There's one kind of Slavery that God does approve of... Slaves to Righteousness... 'Don't you know that when you offer yourselves to someone to obey him as Slaves, you are Slaves to the one whom you obey -- whether you are Slaves to Sin, which leads to Death, or to Obedience, which leads to Righteousness" But thanks be to God that, though you used to be Slaves to Sin, you wholehearetedly obeyed the form of teaching to which you were entrusted. You have been Set Free from Sin and have become Slaves to Righteousness.' Romans.6.16-18.

But God (The Law) does teach against sexual immorality and homosexual practices. Why are you so put off by Orthodox Beliefs?

Orthodox: adhering to proven Truths. It's NOT about sexual orientation, its about OBEDIENCE to God's Word, The Bible.

Pat Klemme said...

I am grateful to Susan for allowing this uncomfortable debate to unfold on her comments, because I am learning a lot from it about feeling and beliefs from an opposite point of view.

I can relate to the feelings deeply. After B033 was passed at GC2006--a symbolic promise to all that we would pause in our slow forward motion to become GLBT inclusive--I felt abandoned by the church I grew up in. Can we all relate to that? While many GLBT faithful accepted the need to do that, some of us threw up our hands in despair and left. I did.

This morning I attended church for the first time in a long time. I raised my voice in song, prayed with renewed depth and fervor, and met at the table for Holy Eucharist with my beloved brothers and sisters in Christ.

I was welcomed like the prodigal daughter I have been, hugged and cheered by friends, and was introduced to new friends who've joined since I departed. This is reconciliation and I'm grateful for it beyond measure. Now I must amend my life.
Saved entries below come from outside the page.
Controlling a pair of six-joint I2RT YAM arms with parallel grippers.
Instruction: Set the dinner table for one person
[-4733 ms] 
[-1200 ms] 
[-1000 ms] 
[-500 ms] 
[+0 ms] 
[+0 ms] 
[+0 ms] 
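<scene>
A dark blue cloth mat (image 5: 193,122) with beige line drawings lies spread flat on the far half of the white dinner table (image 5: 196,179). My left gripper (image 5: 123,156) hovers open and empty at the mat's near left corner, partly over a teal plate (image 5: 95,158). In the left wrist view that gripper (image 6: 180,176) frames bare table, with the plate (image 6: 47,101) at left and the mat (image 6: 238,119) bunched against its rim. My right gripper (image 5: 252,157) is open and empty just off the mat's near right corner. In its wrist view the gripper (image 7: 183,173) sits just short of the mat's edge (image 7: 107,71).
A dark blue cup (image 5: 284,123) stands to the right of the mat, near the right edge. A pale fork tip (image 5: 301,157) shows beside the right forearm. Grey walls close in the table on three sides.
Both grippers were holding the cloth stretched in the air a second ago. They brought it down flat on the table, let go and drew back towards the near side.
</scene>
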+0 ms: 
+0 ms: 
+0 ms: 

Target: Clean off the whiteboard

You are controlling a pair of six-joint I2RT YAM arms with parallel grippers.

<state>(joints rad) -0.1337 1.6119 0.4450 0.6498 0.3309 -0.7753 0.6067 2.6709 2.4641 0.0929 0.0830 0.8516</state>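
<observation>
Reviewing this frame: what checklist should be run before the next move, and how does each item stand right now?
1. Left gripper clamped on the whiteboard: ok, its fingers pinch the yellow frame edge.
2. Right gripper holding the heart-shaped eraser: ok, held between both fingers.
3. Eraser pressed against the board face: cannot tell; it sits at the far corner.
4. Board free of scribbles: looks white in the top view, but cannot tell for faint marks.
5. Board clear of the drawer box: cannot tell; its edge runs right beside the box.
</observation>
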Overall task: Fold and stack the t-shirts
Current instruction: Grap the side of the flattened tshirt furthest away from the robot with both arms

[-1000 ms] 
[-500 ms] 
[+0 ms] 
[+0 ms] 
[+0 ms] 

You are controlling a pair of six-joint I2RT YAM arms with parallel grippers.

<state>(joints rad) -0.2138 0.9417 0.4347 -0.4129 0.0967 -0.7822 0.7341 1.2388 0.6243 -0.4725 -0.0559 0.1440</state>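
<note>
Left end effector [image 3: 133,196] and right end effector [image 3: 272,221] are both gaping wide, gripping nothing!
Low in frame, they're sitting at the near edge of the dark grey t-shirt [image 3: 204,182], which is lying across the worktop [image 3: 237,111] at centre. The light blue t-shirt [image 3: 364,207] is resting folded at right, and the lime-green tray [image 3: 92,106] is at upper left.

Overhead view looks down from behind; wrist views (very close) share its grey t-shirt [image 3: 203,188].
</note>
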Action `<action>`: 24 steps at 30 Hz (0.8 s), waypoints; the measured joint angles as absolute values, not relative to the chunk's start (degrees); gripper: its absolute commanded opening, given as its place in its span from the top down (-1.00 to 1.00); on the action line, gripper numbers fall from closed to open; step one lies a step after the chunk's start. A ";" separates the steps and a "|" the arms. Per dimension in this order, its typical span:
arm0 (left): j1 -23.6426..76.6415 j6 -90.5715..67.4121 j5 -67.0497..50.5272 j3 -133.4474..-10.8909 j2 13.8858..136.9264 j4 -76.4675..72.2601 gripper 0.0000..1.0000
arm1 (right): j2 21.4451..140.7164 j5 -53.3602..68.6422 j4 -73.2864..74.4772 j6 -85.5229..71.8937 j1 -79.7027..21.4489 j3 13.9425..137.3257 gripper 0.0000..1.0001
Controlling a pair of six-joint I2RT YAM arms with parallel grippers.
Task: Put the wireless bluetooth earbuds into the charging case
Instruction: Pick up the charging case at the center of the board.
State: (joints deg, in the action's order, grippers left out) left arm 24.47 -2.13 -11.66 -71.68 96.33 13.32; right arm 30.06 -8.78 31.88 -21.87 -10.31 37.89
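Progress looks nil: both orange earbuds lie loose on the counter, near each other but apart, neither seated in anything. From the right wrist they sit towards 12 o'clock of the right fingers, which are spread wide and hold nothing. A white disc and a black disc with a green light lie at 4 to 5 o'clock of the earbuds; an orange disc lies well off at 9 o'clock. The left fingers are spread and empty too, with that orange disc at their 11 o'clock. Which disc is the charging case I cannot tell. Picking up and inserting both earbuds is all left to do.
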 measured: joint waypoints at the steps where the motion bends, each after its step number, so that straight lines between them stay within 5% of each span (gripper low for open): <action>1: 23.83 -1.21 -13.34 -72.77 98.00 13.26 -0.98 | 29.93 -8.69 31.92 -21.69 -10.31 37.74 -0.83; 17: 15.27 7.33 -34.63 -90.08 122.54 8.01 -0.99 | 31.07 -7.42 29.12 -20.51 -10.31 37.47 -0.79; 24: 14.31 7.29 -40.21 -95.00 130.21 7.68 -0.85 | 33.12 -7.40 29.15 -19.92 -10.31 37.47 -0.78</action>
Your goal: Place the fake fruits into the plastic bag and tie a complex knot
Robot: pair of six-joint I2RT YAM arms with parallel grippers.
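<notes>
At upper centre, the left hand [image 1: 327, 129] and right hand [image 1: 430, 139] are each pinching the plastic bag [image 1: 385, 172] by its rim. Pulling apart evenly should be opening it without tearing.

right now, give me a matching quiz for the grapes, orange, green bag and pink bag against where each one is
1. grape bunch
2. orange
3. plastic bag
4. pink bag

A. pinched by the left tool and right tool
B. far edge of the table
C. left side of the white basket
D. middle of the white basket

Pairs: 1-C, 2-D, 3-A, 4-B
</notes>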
I must commit to remaining part of the solution rather than part of the problem.

I admire the living daylights out of people who can cite chapter and verse from The Holy Bible. I cannot. I've read the Bible all my life and its teaching are part of my heart and soul. The words come to me to offer to others, even though I may not know what book, chapter, and verse I am quoting. And my simple minded scholarship is grounded in the teachings of Jesus Christ and his followers in the New Testament.

He said, "Love your neighbors as yourself." He didn't say, "Love your neighbors unless they disagree with you."

So I love you whether you go or stay. And I have felt the pain of feeling like the outcast. But the plain (and awful) truth is this: Nobody made me leave. It was my choice to pick up my ball and go home pouting. The pain of separation was very real. It was also wholly self-induced. You have that same choice.

Peace be with you, and God bless you.

WilliamK said...

LGMarshall wrote:
Be very clear... the Bible NEVER approves Slavery.

Leviticus 25:44-46. If this isn't approval, what is it?